Si un jeune sur deux veut devenir fonctionnaire aujourd’hui, c’est aussi parce que la garantie salariale offerte par la fonction publique donne une lisibilité à long terme sur les revenus du ménage, ce qui est devenu impossible dans le privé. Dites à vos amis néos-cons que le pékin de base est capable, lui aussi, d’une analyse à long terme sur la valeur future de ses revenus. Le fait qu’il n’accorde pas à cette notion le même contenu qu’un investisseur ne le rend pas débile pour autant. Et encore moins asocial.
Je vous ai bien lu, M. Murcia.
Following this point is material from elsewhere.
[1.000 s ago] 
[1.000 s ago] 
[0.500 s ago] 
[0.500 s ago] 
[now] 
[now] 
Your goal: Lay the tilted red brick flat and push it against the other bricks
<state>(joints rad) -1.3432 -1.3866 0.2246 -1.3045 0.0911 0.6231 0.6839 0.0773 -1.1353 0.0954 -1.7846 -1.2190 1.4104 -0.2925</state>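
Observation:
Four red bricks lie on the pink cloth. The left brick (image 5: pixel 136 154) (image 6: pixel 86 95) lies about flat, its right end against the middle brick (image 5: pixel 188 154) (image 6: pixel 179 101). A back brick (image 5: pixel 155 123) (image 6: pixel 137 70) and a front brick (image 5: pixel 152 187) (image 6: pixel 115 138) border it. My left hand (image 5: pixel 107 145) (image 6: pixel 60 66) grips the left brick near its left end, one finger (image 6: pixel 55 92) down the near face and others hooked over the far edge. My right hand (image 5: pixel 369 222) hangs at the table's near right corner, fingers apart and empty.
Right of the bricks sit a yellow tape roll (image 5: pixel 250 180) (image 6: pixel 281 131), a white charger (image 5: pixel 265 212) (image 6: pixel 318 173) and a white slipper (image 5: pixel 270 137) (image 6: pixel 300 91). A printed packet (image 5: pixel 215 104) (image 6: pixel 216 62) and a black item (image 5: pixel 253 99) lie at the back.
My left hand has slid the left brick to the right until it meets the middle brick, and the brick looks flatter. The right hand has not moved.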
Aussi je vous répète ma question, mais de façon différente : pourquoi le clan de haut fonctionnaires qui se cooptent à la tête de l’état et profitent à plein de l’ultra-libéralisme, au point d’empocher les substantielles prébendes offertes par ce mode de gouvernance (stock-options, indemnités de départ en millions d’euros) favorise-t-il autant les entreprises mondialisées du CAC 40 et méprisent-ils autant toute initiative individuelle ?
C’est ce frein à la créativité qui plombe le modèle social français et ruine ses ressources. Sans compter les retards de paiement de l’Etat.
La réponse n’a rien à voir avec les nationalisations de 1945, ni avec la lutte des classes. Elle procède d’un étroit esprit de caste, qui n’a pas besoin d’être soviétisé ni ultra libéralisé pour sévir et s’enrichir.
C’est de cet étroit esprit de caste et de son arrogance que crève la France, et c’est de lui que crèvera aussi l’ultra-libéralisme. Hélas pour nous autre, cette idéologie ne s’éteindra pas sans avoir provoqué dans son agonie, qui commence, d’effroyables catastrophes humaines, auprès desquels les drames qui ont accompagné l’inéluctable effondrement du matérialisme dialectique paraîtront bien secondaires.